Under the warm and inviting lights of the city, Miriam had slowly grown to her full potential, and nowadays she seldom hid the fact that she was a male to female trans-sexual. She had even started dating, though she made sure that the men she dated knew that she was pre-op, and had not yet undergone sex reassignment surgery to replace her male sexual organ with a vagina. The shame and fear that she had felt about her sexuality growing up in her conservative hometown had receded, though they simmered under the surface like magma tampered under a calm outer crust, always ready to boil up and erupt at a moment's notice, incapacitating her at the whim of some disapproving god.
But this was a different kind of fear. Miriam had the first inklings that something was not right when the ship intercom suddenly squawked to life and asked everyone to standby for a special announcement from the Captain. This was followed by an ominous silence, then by static, and she realized that everyone had stopped what they were doing and were waiting.
She was sitting and reading L.A. Confidential by James Ellroy at one of the indoor side tables in the Garden Cafe. She had placed a bowlful of large round seedless red grapes on the small formica-topped table in front of her and was occasionally delighting on the sweet fruit. To her left the indifferent Atlantic waves passed in silent parade as the ship powered its way forward, separated from her only by the width of the windows and the narrow deck below.
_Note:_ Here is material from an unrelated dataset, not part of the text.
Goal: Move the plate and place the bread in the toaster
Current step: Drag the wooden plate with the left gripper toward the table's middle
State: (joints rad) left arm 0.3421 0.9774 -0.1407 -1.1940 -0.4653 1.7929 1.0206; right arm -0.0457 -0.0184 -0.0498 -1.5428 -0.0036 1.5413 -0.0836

She frequently had stopped reading to simply gaze a
t the sight, because in its deep apathy to her plight and in fact to all the troubles and tribulations of humanity she found some solace, a contradiction that she never once tried to examine in depth. Why question what she felt, especially when it was happiness, or at least a good facsimile of one?
A man suddenly slid into the seat opposite hers, and Miriam smiled. James had one of his perpetually goofy smiles switched on to full capacity, and he never failed to cheer her up simply by being close. He was a law student at NYU and had been her boyfriend for close to a year, accepted her fully for what she was, and she could never remember when she had been happier.
“You have to check out the bowling room, Mir,” he enthused, the cowlick that perennially refused to be shaped along with the rest of his brown curly hair flopping up and down as he nodded his head. “They nickel and dime us to death by charging for everything, but it's kinda cool to be able to bowl out here.”
“Shhhh,” she told him. “The Captain has an announcement to make. It could be important.”
“What, we're not having lobster for dinner tonight?” he quipped as one hand made to reach over for some grape, only to be swatted aside by Miriam, who made a face at him.
“James L. Brody,” she said in mock disapproval. “Wash your hands first before eating. And keep quiet or we won't hear what the Captain has to say.”
“Yes Mom,” he said amiably, and started to stand up, only to be interrupted by another hiss of static from the intercom. He plopped back down on his seat, shrugging his shoulders at Miriam, though her attention had wandered back to the coming broadcast.
“Ladies and Gentlemen,” the speakers suddenly blurted out, the voice slightly accented and clearly European. “This is Captain Brodersen and I have a very important announcement to make, so please listen carefully.”
Everyone and everything had gone silent. Even the dining crew had stopped in their tracks and were all waiting patiently at their stations. Miriam could feel the fine red hairs at the nape of her neck go rigid, and she suddenly knew this would be bad news.